_ASSIGNMENT_
Retype the listing below exactly, pictures removed.

_DATASET CONTENT_
+---+

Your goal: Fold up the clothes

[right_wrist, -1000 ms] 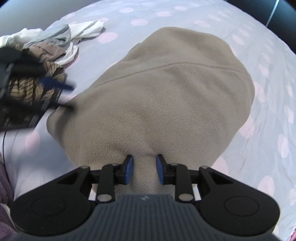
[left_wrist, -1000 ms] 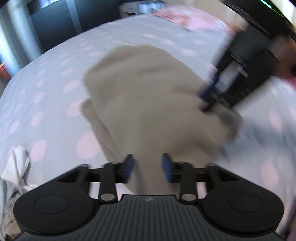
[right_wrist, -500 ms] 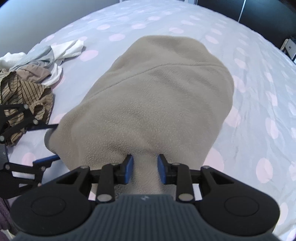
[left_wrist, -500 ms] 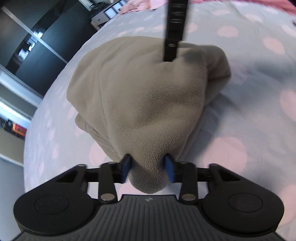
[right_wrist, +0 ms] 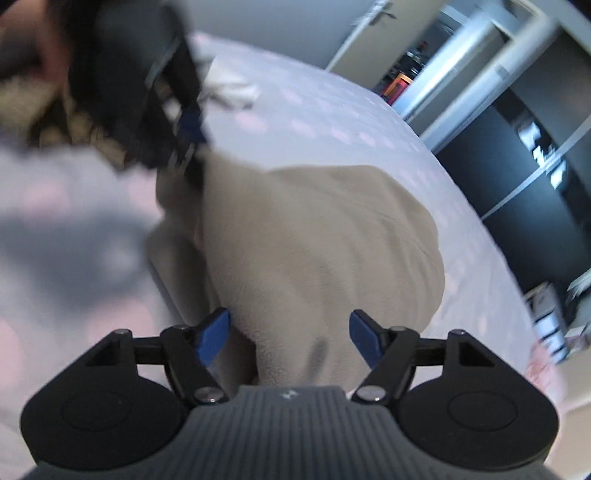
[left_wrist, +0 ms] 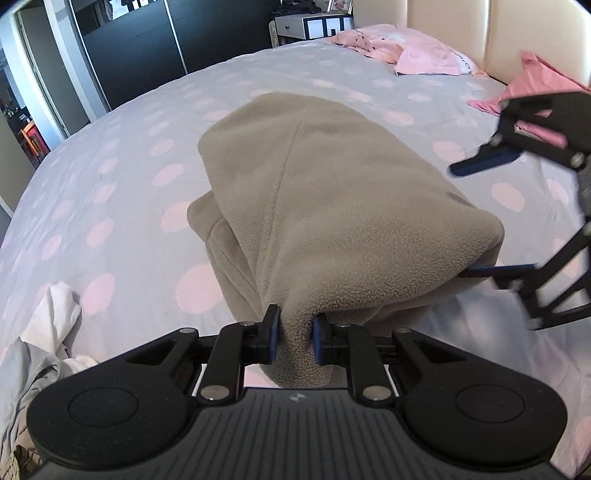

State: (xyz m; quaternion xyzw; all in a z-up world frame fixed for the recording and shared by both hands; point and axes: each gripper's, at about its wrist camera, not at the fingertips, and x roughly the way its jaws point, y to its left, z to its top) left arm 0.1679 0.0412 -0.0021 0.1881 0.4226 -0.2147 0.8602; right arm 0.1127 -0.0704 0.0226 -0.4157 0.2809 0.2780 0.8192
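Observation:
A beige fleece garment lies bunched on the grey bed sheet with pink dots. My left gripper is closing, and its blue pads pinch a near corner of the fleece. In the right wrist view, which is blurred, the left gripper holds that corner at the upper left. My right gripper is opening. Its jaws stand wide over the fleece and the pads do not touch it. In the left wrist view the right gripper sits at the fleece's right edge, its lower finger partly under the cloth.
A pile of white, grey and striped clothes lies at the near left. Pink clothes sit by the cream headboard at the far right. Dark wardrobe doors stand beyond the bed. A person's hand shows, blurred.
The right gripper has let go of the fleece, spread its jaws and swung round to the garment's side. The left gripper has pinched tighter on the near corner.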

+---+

_PROBLEM SOLUTION_
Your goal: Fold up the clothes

[right_wrist, -1000 ms] 
[left_wrist, -1000 ms] 
[right_wrist, -500 ms] 
[left_wrist, -500 ms] 
[right_wrist, +0 ms] 
[left_wrist, +0 ms] 

State: (xyz m; quaternion xyzw; all in a z-up world frame fixed for the recording and shared by both hands; point and axes: each gripper's, at about its wrist camera, not at the fingertips, and x roughly the way its jaws point, y to its left, z to its top) left arm 0.1679 0.0412 -0.0021 0.1881 0.4226 -0.2147 0.8602; right arm 0.1127 -0.0704 0.0226 -0.4157 0.2809 0.2780 0.8192
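Observation:
A beige fleece garment lies bunched on the grey bed sheet with pink dots. My left gripper is closing, and its blue pads pinch a near corner of the fleece. In the right wrist view, which is blurred, the left gripper holds that corner at the upper left. My right gripper is opening. Its jaws stand wide over the fleece and the pads do not touch it. In the left wrist view the right gripper sits at the fleece's right edge, its lower finger partly under the cloth.
A pile of white, grey and striped clothes lies at the near left. Pink clothes sit by the cream headboard at the far right. Dark wardrobe doors stand beyond the bed. A person's hand shows, blurred.
The right gripper has let go of the fleece, spread its jaws and swung round to the garment's side. The left gripper has pinched tighter on the near corner.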

Work on this exercise has been completed.